Fehlerhafter Wiedereinsetzungsantrag im Strafrecht

Die Kenntnis des Angeklagten, nicht die seines Verteidigers, entscheidet darüber, wann die Wochenfrist für einen Wiedereinsetzungsantrag zu laufen beginnt. Dies gilt selbst dann, wenn ursprünglich ein Fehler des Verteidigers vorlag, wie der Bundesgerichtshof bestätigte. Ergänzende Ausführungen dazu, wann der Angeklagte von dem Problem erfahren haben soll, müssten noch innerhalb der Frist für den Wiedereinsetzungsantrag erfolgen.

Problembehaftetes Verfahren

Ein Angeklagter wollte eine vom LG Essen in der Berufungsinstanz verhängte Freiheitsstrafe von drei Jahren und sechs Monaten wegen schwerer Körperverletzung nicht akzeptieren. Das Urteil war in seiner Anwesenheit am 23.05.2022 verkündet worden. Mangels Revisionseinlegung verfügte der Vorsitzende der Strafkammer am 22.06.2022 die Versendung der Entscheidung mit Rechtskraftvermerk an Mandant und Anwalt. Erst daraufhin erhob der Jurist am 07.07.2022 das Rechtsmittel. Er beantragte gleichzeitig Wiedereinsetzung und gab an, dass die nicht erfolgte Einlegung auf seinem Verschulden beruhe. Er habe erst am 07.07.2022 "Kenntnis vom übersandten Urteil mit Rechtskraftvermerk erhalten", wodurch der Fehler aufgefallen sei. Ende September ergänzte der Verteidiger seine Angaben dahingehend, dass sein Mandant erst am 08.07.2022 von der Nichteinlegung der Revision erfahren habe. Der BGH verwarf die Revision als unzulässig.

Kenntnis des Angeklagten

Der 4. Strafsenat entschied, dass nicht rechtzeitig mitgeteilt worden war, wann der Angeklagte selbst von der Problematik erfahren hatte.

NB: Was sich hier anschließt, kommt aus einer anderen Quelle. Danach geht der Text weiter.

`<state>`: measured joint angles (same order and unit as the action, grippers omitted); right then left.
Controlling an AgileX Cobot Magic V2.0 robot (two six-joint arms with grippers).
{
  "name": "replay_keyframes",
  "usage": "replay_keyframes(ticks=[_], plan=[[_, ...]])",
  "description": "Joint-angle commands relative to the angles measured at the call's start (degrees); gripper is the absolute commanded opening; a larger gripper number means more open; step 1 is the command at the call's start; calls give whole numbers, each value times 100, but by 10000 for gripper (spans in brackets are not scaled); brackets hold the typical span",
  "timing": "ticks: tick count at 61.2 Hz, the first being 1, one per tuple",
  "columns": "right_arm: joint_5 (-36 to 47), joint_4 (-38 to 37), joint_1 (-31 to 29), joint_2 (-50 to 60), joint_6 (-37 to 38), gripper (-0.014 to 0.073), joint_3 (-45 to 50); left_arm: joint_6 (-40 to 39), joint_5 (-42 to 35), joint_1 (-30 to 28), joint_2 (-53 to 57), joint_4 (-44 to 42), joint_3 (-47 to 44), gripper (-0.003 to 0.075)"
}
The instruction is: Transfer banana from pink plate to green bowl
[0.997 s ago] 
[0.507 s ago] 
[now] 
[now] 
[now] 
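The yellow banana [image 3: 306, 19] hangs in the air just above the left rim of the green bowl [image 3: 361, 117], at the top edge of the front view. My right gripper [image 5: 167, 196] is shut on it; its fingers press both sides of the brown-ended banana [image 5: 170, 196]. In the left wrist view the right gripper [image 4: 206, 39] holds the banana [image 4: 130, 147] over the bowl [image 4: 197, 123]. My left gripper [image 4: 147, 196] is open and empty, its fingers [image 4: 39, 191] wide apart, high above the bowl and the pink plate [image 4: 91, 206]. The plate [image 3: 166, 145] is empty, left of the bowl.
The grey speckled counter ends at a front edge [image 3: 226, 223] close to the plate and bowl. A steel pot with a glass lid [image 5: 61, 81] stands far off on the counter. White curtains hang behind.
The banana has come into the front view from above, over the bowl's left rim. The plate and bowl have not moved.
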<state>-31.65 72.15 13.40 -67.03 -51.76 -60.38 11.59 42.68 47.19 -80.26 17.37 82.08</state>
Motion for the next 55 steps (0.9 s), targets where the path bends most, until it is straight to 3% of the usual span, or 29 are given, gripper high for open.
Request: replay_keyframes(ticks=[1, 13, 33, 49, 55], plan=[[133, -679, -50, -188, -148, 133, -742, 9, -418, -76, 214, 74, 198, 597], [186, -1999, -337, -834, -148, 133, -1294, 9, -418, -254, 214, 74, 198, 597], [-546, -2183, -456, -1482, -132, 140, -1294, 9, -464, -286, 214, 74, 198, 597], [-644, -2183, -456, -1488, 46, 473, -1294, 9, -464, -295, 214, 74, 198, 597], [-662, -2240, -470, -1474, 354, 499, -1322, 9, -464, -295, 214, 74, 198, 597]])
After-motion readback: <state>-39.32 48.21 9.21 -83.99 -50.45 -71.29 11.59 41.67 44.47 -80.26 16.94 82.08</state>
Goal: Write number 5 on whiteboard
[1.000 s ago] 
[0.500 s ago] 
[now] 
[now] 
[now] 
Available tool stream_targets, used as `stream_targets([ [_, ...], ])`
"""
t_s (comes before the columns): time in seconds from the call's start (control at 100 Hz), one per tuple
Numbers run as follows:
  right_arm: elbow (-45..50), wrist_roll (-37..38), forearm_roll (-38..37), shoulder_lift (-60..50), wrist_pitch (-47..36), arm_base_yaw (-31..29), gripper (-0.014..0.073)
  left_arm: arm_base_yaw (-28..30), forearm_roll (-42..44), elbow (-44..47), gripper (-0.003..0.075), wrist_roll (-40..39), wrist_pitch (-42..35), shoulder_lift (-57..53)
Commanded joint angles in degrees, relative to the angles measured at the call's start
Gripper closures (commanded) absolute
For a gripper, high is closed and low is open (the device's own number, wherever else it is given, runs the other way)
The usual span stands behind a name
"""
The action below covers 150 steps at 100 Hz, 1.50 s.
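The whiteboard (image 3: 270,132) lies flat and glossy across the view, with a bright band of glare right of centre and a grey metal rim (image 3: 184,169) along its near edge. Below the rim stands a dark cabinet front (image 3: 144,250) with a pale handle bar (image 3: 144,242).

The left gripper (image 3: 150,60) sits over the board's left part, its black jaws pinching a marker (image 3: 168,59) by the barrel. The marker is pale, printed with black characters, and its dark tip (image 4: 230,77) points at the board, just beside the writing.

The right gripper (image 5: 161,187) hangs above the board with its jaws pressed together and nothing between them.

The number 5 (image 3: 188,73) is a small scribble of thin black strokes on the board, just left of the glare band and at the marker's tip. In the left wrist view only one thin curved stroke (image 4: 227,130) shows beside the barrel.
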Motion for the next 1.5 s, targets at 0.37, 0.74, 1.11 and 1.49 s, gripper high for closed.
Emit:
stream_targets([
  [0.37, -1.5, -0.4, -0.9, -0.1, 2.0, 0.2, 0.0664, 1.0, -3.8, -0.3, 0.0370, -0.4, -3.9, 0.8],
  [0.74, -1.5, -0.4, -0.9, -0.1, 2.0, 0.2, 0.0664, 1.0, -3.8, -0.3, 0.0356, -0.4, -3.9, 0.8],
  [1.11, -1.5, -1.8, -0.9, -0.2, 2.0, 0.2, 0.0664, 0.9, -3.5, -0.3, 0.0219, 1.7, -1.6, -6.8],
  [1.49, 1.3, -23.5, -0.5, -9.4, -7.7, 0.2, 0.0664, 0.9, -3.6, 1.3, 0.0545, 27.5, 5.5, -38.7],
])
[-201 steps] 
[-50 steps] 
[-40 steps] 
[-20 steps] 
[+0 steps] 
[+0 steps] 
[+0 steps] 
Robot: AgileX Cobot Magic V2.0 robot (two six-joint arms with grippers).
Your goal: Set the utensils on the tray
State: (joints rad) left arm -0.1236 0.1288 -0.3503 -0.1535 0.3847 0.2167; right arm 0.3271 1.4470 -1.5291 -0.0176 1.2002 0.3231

Für die Berechnung der Wochenfrist nach § 45 Abs. 1 StPO für den Wiedereinsetzungsantrag komme es allein auf die Kenntnis des Mandanten vom Wegfall des Hindernisses, hier von der unterbliebenen Einlegung, an. Der BGH schloss sich den Ausführungen der Bundesanwaltschaft an. Diese hatte folgende Rechnung aufgemacht: Die Verfügung des Vorsitzenden vom 22.06.2022 sei laut Akte am 28.06.2022 ausgeführt worden. Bei Annahme einer "üblichen Postlaufzeit von einem Werktag" hätte der Angeklagte die Entscheidung mit Rechtskraftvermerk am 29.06.2022 in den Händen halten können. Damit wäre der Antrag am 07.07.2022 nicht mehr rechtzeitig erfolgt. Die vom Verteidiger gewählte Formulierung, er habe erst an diesem Tag "Kenntnis erhalten", ändere daran nichts: Weder bedeute sie, dass der Mandant das Schreiben ähnlich spät erhalten habe, noch, dass es dem Rechtsanwalt erst dann zugegangen sei. Der Senat wies ergänzend darauf hin, dass die Angaben zum Wissensstand des Klienten innerhalb der Antragsfrist hätten gemacht werden müssen. Im September konnten sie nicht mehr nachgeholt werden.

BGH, Beschluss vom 12.10.2022 - 4 StR 319/22

Redaktion beck-aktuell, 10. November 2022.